#### Your instructions:
In duplicating the lines below, keep every word unchanged and drop the pictures.

====== Data provided

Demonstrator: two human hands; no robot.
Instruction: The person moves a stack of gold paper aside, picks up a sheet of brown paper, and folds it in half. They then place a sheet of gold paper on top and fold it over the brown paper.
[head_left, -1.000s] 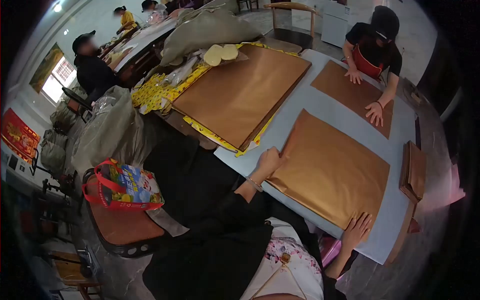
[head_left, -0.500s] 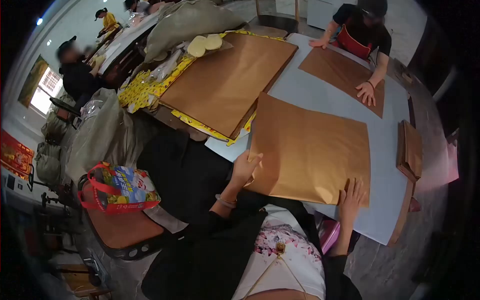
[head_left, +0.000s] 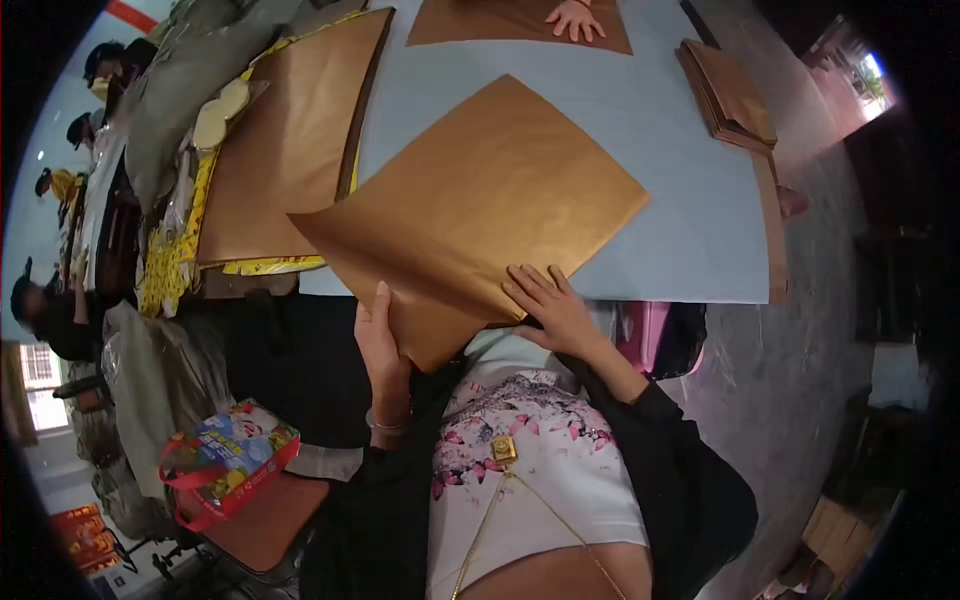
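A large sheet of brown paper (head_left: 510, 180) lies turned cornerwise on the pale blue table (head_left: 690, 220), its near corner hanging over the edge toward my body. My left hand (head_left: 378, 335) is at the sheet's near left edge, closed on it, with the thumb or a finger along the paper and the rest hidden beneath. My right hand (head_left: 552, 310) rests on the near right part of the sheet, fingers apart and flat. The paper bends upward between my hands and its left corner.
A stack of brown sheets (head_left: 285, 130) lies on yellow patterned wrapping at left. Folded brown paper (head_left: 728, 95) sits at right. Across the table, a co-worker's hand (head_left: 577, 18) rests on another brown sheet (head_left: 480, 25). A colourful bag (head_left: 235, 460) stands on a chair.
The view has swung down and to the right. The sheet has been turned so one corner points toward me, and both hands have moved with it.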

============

#### The answer:
Demonstrator: two human hands; no robot.
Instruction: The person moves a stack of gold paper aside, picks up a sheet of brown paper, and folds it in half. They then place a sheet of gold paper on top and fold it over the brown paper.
[head_left, -1.000s] 
[head_left, -0.500s] 
[head_left, +0.000s] 
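A large sheet of brown paper (head_left: 510, 180) lies turned cornerwise on the pale blue table (head_left: 690, 220), its near corner hanging over the edge toward my body. My left hand (head_left: 378, 335) is at the sheet's near left edge, closed on it, with the thumb or a finger along the paper and the rest hidden beneath. My right hand (head_left: 552, 310) rests on the near right part of the sheet, fingers apart and flat. The paper bends upward between my hands and its left corner.
A stack of brown sheets (head_left: 285, 130) lies on yellow patterned wrapping at left. Folded brown paper (head_left: 728, 95) sits at right. Across the table, a co-worker's hand (head_left: 577, 18) rests on another brown sheet (head_left: 480, 25). A colourful bag (head_left: 235, 460) stands on a chair.
The view has swung down and to the right. The sheet has been turned so one corner points toward me, and both hands have moved with it.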

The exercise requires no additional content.